Przygotowania PGE Spójni Stargard nie zwalniają tempa. Pierwszy ligowy mecz w Słupsku jest zaplanowany na 22 września (prawdopodobnie godz. 17:30). Jeszcze przed tym spotkaniem do rozegrania są jednak trzy sparingi. Dwa najbliższe odbędą się w Stargardzie we wtorek i czwartek (godz. 18:30). Rywalami w ALU-STAR Cup 2023 będą czeski BC Geosan Kolin i niemiecki Rostock Seawolves.
- Będziemy chcieli się pokazać przed swoją publicznością, natomiast nie można zapominać, że to będzie nasz piąty sparing w ciągu ośmiu dni.
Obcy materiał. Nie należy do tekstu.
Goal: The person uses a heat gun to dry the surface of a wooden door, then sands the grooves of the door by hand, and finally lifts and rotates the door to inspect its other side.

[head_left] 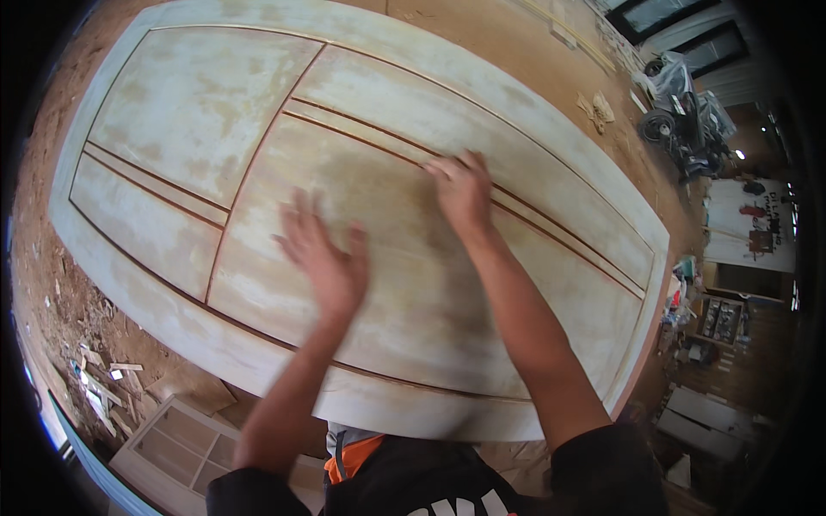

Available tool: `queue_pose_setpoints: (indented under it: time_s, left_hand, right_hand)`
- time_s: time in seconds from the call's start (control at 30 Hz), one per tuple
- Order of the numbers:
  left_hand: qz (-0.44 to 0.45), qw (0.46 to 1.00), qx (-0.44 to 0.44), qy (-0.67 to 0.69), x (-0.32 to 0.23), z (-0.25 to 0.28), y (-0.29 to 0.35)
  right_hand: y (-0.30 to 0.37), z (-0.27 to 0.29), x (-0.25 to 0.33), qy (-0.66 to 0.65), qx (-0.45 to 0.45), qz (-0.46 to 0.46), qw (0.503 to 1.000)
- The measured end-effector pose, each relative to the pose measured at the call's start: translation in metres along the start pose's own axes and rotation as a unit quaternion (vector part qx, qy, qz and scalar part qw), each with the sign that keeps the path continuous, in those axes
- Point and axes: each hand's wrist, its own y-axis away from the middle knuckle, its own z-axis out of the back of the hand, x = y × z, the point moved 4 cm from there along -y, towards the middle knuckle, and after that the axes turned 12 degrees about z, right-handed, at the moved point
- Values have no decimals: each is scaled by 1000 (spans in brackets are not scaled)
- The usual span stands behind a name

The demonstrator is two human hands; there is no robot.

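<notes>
A large pale wooden door with recessed panels and narrow brown grooves lies flat in front of me. My left hand is spread flat on the big middle panel, blurred by motion, with nothing in it. My right hand presses down on the same panel close to a pair of grooves, fingers bent; whether something small lies under the palm is hidden. Both forearms reach in from the lower edge.
The floor around the door is covered in sawdust and wood scraps. A white framed panel lies at lower left. A wheeled machine stands at upper right, and shelves with clutter at right.
</notes>
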Motion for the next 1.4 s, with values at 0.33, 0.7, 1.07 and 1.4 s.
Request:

Niedługo zaczynamy sezon w Słupsku. Zwycięstwo będzie bardzo ważne natomiast nie najważniejsze, bo musimy oszczędzać siły i zdrowie na początek ligi - przestrzega koszykarz, który w sobotnim meczu z Kingiem spędził na parkiecie 34 minuty. To sporo, jak na sparingowe granie, ale podobnie może być też w lidze.